Your task
Check each line of the entries below for the word "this", and copy out the ones that have it.

Records shown
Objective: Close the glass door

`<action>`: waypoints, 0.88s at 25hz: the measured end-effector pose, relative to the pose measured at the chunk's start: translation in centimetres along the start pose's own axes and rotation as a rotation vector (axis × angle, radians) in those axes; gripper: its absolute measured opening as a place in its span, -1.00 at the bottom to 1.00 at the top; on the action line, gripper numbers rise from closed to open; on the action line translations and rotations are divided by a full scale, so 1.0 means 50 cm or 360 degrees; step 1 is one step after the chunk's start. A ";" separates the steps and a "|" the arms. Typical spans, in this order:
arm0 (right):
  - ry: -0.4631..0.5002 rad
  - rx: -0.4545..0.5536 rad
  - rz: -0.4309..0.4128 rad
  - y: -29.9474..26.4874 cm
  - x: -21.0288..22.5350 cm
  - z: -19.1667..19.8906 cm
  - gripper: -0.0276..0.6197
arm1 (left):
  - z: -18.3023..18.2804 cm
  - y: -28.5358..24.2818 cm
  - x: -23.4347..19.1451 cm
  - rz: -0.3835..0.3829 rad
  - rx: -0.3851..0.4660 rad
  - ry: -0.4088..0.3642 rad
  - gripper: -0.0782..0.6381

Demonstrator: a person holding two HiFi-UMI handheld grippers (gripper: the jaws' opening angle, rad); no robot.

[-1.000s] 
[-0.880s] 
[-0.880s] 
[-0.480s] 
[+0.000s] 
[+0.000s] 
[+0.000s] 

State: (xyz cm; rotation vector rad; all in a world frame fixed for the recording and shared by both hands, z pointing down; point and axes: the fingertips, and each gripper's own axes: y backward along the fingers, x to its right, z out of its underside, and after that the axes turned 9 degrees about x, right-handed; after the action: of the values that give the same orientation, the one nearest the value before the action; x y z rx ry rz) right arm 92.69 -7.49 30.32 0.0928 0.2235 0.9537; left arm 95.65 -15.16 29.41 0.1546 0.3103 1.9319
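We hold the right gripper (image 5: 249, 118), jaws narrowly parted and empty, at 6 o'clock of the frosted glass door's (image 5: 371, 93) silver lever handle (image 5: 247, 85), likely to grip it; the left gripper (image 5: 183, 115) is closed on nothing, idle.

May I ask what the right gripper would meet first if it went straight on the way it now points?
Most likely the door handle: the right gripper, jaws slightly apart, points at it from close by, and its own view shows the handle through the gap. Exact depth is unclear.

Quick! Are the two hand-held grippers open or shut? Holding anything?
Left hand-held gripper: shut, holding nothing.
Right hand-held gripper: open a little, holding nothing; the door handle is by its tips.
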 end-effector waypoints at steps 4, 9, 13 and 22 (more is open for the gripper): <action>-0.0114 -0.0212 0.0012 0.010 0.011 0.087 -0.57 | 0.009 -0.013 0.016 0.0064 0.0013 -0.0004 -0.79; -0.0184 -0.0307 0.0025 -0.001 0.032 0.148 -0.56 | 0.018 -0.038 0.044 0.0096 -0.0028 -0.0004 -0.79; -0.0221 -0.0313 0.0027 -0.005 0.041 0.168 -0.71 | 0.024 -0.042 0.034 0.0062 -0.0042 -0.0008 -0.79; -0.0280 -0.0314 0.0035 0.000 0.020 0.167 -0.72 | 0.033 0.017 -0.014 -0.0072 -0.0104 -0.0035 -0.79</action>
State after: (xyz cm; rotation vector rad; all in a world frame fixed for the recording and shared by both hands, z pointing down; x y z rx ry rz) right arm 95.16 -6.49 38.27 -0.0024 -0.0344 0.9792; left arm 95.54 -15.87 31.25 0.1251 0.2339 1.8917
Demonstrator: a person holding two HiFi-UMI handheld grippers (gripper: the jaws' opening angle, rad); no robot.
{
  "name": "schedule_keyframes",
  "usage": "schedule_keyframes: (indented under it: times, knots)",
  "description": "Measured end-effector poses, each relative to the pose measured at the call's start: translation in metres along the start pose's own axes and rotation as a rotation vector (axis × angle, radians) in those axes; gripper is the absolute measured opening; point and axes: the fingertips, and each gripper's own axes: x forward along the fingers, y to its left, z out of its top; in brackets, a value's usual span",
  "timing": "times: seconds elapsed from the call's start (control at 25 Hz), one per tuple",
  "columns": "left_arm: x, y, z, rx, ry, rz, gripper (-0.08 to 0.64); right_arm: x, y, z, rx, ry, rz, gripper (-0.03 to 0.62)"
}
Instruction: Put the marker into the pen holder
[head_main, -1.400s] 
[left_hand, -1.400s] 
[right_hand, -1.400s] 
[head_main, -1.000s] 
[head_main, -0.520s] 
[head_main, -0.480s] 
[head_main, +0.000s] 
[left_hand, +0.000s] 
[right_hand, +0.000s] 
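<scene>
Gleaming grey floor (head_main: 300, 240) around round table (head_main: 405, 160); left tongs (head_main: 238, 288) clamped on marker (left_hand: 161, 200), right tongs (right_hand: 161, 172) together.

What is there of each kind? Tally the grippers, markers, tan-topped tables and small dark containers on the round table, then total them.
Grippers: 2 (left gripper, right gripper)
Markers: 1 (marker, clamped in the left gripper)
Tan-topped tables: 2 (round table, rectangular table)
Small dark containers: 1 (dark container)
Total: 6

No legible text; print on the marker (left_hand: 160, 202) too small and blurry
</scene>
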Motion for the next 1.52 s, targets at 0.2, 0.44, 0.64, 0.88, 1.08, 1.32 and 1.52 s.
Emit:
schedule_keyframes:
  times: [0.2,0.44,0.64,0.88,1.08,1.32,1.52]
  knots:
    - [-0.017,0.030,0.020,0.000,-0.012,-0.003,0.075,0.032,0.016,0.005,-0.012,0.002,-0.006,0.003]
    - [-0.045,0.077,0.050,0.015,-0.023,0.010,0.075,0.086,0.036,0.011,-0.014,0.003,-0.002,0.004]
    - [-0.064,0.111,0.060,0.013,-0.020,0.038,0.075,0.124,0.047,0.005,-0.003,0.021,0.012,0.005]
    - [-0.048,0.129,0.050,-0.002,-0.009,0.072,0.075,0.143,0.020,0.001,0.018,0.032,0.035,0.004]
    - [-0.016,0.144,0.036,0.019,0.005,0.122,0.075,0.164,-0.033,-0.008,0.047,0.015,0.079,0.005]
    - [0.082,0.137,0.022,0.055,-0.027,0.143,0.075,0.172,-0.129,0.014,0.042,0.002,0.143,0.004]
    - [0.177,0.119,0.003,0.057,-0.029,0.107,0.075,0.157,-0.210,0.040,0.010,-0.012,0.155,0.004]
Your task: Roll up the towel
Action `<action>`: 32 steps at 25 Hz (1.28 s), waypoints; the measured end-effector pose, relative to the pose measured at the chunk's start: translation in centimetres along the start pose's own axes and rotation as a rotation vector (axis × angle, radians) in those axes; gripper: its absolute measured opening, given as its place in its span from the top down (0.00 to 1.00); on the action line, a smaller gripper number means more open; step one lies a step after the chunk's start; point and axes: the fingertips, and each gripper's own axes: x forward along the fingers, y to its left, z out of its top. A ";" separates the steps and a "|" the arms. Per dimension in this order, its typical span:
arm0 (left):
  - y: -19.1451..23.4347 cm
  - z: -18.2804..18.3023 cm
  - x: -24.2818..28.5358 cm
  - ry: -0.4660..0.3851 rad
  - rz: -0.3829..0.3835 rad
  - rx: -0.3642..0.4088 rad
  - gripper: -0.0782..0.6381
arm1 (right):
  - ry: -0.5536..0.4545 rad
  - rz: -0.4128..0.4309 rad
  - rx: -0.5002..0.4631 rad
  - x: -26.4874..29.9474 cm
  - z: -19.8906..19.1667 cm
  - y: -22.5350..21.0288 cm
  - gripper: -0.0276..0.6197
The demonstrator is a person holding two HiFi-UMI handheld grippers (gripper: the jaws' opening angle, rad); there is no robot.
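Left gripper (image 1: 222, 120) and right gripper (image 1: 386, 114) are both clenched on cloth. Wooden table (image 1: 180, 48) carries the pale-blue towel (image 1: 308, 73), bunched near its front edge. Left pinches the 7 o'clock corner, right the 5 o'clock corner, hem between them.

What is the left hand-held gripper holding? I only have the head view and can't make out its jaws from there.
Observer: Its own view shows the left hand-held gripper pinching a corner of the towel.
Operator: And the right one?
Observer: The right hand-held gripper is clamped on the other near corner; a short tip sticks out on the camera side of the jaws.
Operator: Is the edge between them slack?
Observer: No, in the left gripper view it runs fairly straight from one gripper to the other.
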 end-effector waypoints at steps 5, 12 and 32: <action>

Task solution
`<action>`: waypoints, 0.88s at 25hz: the measured end-effector pose, relative to the pose measured at the chunk's start: translation in centimetres along the start pose's own axes and rotation as a rotation vector (axis × angle, radians) in those axes; gripper: its absolute measured opening as a place in its span, -1.00 at the bottom to 1.00 at the top; on the action line, gripper numbers rise from closed to open; on the action line translations and rotations are divided by a full scale, so 1.0 means 50 cm or 360 degrees; step 1 is one step after the chunk's start. A ";" separates the steps and a "|" the arms. Typical spans, in this order:
Action `<action>`: 32 steps at 25 Hz (1.28 s), waypoints; the measured end-effector pose, relative to the pose measured at the chunk's start: translation in centimetres along the start pose's own axes and rotation as a rotation vector (axis × angle, radians) in those axes; gripper: its absolute measured opening, given as its place in its span from the top down (0.00 to 1.00); on the action line, a smaller gripper number means more open; step one lies a step after the chunk's start; point and axes: the fingertips, and each gripper's own axes: x forward along the fingers, y to its left, z out of its top. A ";" separates the steps and a "|" the arms. Per dimension in this order, its typical span:

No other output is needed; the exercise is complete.